Set the whole listing down again, word for word, with no pictures.
BEGIN GIVEN MATERIAL
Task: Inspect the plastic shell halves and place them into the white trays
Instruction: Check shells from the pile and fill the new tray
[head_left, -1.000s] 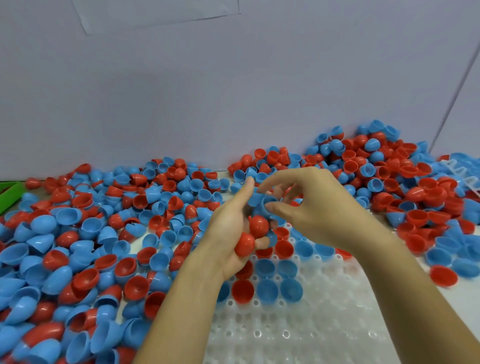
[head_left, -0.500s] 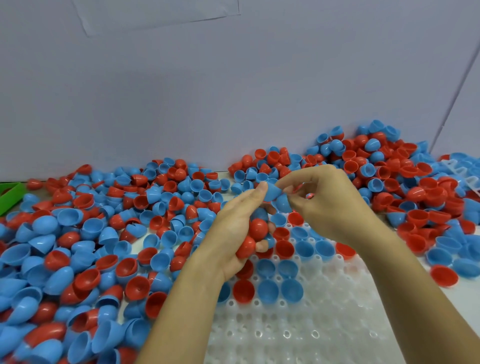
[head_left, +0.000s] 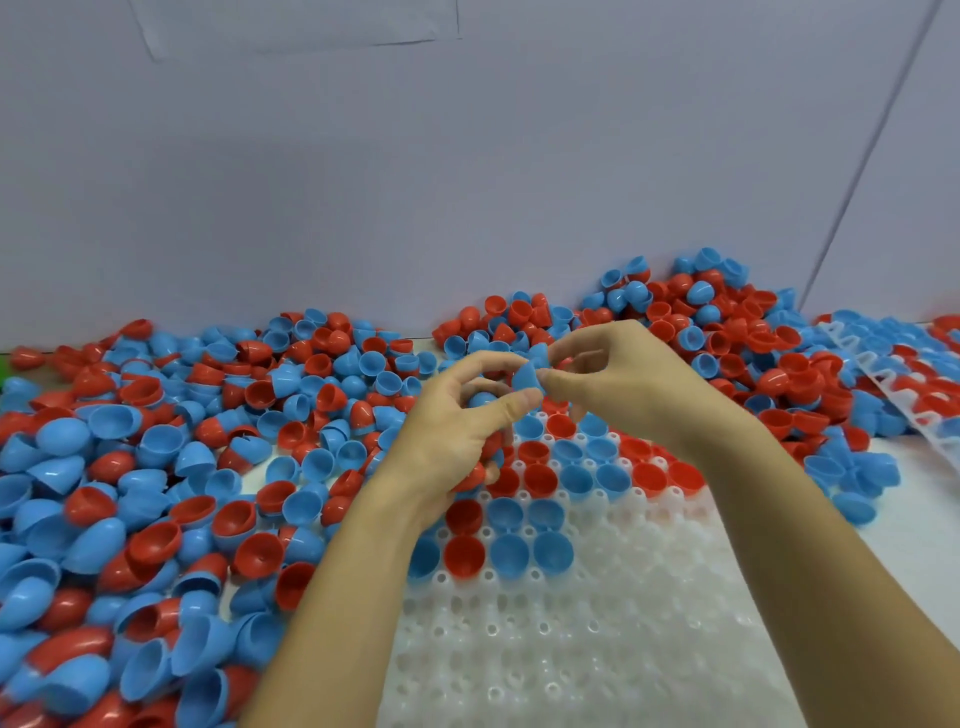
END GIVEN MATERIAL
* _RESPONSE_
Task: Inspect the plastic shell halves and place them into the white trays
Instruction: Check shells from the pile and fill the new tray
[head_left, -1.000s] 
[head_left, -0.500s] 
[head_left, +0.000s] 

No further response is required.